Recognition heuristic
The recognition heuristic exploits the basic psychological capacity for recognition in order to make inferences about unknown quantities in the world. For two alternatives, the heuristic is:If one of two alternatives is recognized and the other not, then infer that the recognized alternative has the higher value with respect to the criterion.For example, in the 2003 Wimbledon tennis tournament, Andy Roddick played Tommy Robredo. If one has heard of Roddick but not of Robredo, the recognition heuristic leads to the prediction that Roddick will win. The recognition heuristic exploits partial ignorance, if one has heard of both or no player, a different strategy is needed. Studies of Wimbledon 2003 and 2005 have shown that the recognition heuristic applied by semi-ignorant amateur players predicted the outcomes of all gentlemen single games as well and better than the seedings of the Wimbledon experts, as well as the ATP rankings. The recognition heuristic is ecologically rational when the recognition validity is substantially above chance. In the present case, recognition of players' names is highly correlated with their chances of winning.
Take-the-best
The take-the-best heuristic exploits the basic psychological capacity for retrieving cues from memory in the order of their validity. Based on the cue values, it infers which of two alternatives has a higher value on a criterion. Unlike the recognition heuristic, it requires that all alternatives are recognized, and it thus can be applied when the recognition heuristic cannot. For binary cues, the heuristic is defined as:The validity vi of a cue i is defined as the proportion of correct decisions ci:
vi = ci / ti
where ti is the number of cases the values of the two alternatives differ on cue i. The validity of each cue can be estimated from samples of observation.

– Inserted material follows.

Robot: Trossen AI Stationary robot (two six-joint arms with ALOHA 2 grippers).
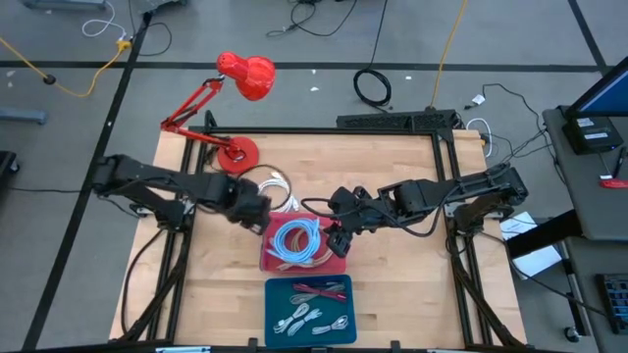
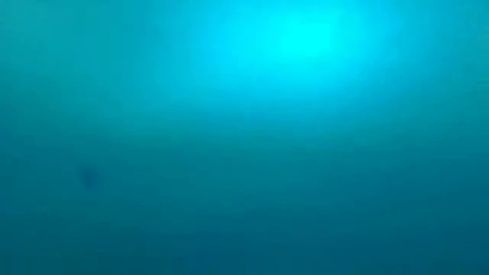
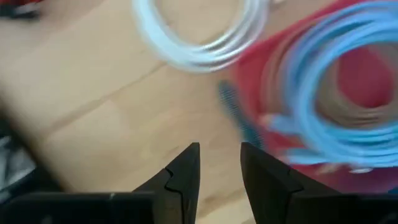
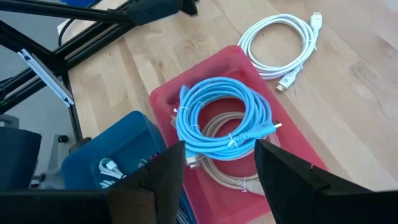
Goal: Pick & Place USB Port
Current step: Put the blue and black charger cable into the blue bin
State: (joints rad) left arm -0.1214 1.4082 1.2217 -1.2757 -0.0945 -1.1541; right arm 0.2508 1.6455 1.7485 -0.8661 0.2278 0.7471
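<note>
A light blue coiled cable (image 4: 224, 118) lies on a beige coiled cable (image 4: 217, 165) in a red tray (image 4: 298, 155) at the table's middle (image 1: 304, 257). A white coiled cable (image 4: 280, 43) rests on the wood beyond the tray's far edge (image 1: 278, 186). My right gripper (image 4: 221, 155) is open and hovers over the red tray's right near part (image 1: 339, 235). My left gripper (image 3: 221, 155) is open above bare wood by the tray's left far corner (image 1: 260, 211), with the white cable (image 3: 199, 37) and the blue cable (image 3: 336, 93) ahead of it. The low view shows only a blue-green haze.
A blue tray (image 1: 309, 309) holding several cables sits at the near edge, just below the red tray. A red desk lamp (image 1: 240, 78) stands with its base (image 1: 235, 154) on the far left corner. Bare wood lies left and right of the trays.
</note>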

Take-the-best has remarkable properties. In comparison with complex machine learning models, it has been shown that it can often predict better than regression models, classification-and-regression trees, neural networks, and support vector machines.
Similarly, psychological studies have shown that in situations where take-the-best is ecologically rational, a large proportion of people tend to rely on it. This includes decision making by airport custom officers, professional burglars and police officers and student populations. The conditions under which take-the-best is ecologically rational are mostly known. Take-the-best shows that the previous view that ignoring part of the information would be generally irrational is incorrect. Less can be more.